来自专业的译者、企业、网页和免费的翻译库。
i confronted tom.
tom'la yüz yüze geldim.
最后更新: 2014-02-01
使用频率: 1
质量:
they have confronted the authority.
otoriteye kafa tuttular.
最后更新: 2015-10-13
使用频率: 1
质量:
he was confronted with some difficulties.
bazı güçlüklerle yüz yüze getirildi.
最后更新: 2014-02-01
使用频率: 1
质量:
i am confronted with a difficult problem.
zor bir problemle yüz yüze geldim.
最后更新: 2014-02-01
使用频率: 1
质量:
in many countries people are confronted with guns.
pek çok ülkede insanlar silahlarla yüzleşiyorlar.
最后更新: 2015-10-13
使用频率: 1
质量:
however, we were confronted by a large attack.
ancak büyük bir saldırıyla karşı karşıya kaldık.
最后更新: 2016-01-20
使用频率: 1
质量:
law enforcement practice confronted by competing policy objectives
rakip politika hedefleriyle karşı karşıya bulunan kanun uygulama pratiği
最后更新: 2014-02-06
使用频率: 1
质量:
if thou couldst but see when they are confronted with the fire!
ateşin başında durduruldukları zaman bir görseydin onları.
最后更新: 2014-07-03
使用频率: 1
质量:
if thou couldst but see when they are confronted with their lord!
hem onları rab'lerinin huzuruna getirilip hesap meydanında durduruldukları zaman bir görsen!
最后更新: 2014-07-03
使用频率: 1
质量:
our prerogative is to not to stop writing even if confronted by wielding machetes.
palalılarla karşılaşsak bile yazmaya devam etmeliyiz.
最后更新: 2016-02-24
使用频率: 1
质量:
accursed, they will be seized wherever they are confronted and slain violently:
hepsi de lanetlenmiş olarak nerede ele geçirilirlerse, yakalanır ve mutlaka öldürülürler.
最后更新: 2014-07-03
使用频率: 1
质量:
and so some time around 200,000 years ago, our species confronted this crisis.
ve bundan dolayı 200,000 yıl kadar önce bizim türümüz bu krizle yüzleşti.
最后更新: 2015-10-13
使用频率: 1
质量:
classical definition:the classical definition breaks down when confronted with the continuous case.
klasik tanım:sürekli olasılık halleri ile karşılaşınca klasik tanım geçerli olmaz.
最后更新: 2016-03-03
使用频率: 1
质量:
"when the algerian war began in 1954, camus was confronted with a moral dilemma.

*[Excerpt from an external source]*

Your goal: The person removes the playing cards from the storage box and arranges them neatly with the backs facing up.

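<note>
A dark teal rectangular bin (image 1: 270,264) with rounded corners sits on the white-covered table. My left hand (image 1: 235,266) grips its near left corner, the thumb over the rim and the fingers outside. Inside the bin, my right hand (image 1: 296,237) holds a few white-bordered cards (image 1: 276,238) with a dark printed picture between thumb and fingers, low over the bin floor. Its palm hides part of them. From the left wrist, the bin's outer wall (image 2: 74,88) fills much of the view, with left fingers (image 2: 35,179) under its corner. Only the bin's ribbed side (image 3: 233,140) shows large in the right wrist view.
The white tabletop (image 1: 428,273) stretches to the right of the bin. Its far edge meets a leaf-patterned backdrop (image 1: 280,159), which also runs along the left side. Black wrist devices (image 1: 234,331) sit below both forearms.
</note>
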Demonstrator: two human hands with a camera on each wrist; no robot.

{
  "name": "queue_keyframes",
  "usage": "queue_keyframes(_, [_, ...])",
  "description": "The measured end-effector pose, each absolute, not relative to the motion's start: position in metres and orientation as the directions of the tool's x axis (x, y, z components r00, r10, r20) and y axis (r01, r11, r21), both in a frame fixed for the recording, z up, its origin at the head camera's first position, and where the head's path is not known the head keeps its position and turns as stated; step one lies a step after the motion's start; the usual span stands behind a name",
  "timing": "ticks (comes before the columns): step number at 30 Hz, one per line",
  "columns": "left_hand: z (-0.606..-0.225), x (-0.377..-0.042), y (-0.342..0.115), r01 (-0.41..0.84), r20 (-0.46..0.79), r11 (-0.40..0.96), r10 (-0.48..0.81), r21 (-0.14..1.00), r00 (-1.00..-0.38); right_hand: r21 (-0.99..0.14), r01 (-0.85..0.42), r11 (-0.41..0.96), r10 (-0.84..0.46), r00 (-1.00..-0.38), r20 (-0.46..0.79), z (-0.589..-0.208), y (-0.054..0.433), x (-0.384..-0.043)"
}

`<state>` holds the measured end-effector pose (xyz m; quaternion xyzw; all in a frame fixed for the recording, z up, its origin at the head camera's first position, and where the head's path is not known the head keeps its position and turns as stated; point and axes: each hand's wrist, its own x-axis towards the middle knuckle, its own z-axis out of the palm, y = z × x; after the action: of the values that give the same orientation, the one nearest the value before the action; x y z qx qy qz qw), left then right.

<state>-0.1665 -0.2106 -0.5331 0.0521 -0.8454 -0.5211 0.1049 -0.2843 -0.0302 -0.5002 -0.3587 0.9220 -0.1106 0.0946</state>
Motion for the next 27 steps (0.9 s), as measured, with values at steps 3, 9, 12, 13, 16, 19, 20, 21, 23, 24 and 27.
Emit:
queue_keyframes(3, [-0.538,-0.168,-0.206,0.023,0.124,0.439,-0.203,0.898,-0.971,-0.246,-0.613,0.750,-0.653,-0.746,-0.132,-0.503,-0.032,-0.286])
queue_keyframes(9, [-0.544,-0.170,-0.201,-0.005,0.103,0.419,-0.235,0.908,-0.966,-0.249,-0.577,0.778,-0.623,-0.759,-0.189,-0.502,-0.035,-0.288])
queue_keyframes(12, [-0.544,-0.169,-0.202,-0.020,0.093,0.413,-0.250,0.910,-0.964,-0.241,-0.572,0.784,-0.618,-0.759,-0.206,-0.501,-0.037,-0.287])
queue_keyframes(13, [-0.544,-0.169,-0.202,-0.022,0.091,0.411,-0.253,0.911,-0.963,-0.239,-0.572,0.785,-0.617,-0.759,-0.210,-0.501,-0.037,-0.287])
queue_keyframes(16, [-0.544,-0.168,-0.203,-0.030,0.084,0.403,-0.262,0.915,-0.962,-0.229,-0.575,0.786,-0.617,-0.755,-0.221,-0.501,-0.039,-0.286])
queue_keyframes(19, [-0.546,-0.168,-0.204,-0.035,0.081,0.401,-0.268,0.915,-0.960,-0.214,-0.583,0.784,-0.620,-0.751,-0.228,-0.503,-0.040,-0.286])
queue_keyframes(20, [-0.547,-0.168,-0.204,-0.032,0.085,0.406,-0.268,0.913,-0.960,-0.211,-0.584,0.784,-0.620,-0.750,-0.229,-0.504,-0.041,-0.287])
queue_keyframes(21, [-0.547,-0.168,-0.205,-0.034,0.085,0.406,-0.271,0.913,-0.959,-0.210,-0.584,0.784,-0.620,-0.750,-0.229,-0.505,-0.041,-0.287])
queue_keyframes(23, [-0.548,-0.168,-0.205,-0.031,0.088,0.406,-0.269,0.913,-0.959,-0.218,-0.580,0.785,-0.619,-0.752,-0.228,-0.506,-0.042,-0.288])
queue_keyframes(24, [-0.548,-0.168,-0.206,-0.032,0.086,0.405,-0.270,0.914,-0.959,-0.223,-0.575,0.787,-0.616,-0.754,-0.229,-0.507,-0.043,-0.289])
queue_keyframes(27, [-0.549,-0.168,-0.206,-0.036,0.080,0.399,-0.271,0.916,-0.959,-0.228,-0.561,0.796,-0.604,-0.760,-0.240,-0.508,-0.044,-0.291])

cezayir bağımsızlık savaşı 1954'te başladığında, camus kendini ahlakî bir ikilem içinde buldu.
最后更新: 2016-03-03
使用频率: 1
质量:
警告:包含不可见的HTML格式
he says the government has confronted past crises and come up with a solid strategy for the years ahead.
nazlı, hükümetin geçmiş krizleri aştığını ve önümüzdeki yıllar için sağlam bir strateji hazırladığını söylüyor.
最后更新: 2016-01-20
使用频率: 1
质量:
a city of 50,000 people, veles has confronted constant danger as well as a dilemma for many years.
50 bin kişilik nüfusa sahip veles şehri yıllardır sürekli bir tehlikenin yanı sıra bir ikilemle de karşı karşıya bulunuyor.
最后更新: 2016-01-20
使用频率: 1
质量:
third thing that howard did, and perhaps the most important, is howard confronted the notion of the platonic dish.
howard'ın yaptığı üçüncü ve belki de en önemli şey, platonik yemek algısına karşı gelmesiydi.
最后更新: 2015-10-13
使用频率: 1
质量:
still, during testing and the additional technical tests we kept being confronted with the high amount of megapixels as mentioned before.
ama yine de, incelememiz ve teknik testler sürecinde cihazın yüksek çözünürlük seviyesi ile karşı karşıya geldik.
最后更新: 2010-06-05
使用频率: 1
质量:
one of the questions we've confronted is, what are the signals in the brain that mediate the sensation of reward?
karşılaştığımız sorulardan bir tanesi şu, beyinde ödül duygusunu oluşturan sinyaller nelerdir?
最后更新: 2015-10-13
使用频率: 1
质量:
djindjic's successor, zoran zivkovic, and national bank of serbia governor mladjan dinkic confronted each other in a media showdown recently.
cinciç'in ardılı zoran zivkoviç ve sırbistan ulusal bankası müdürü mladyan dinkiç, yakın tarihte medyadaki bir tartışma programında karşı karşıya geldiler.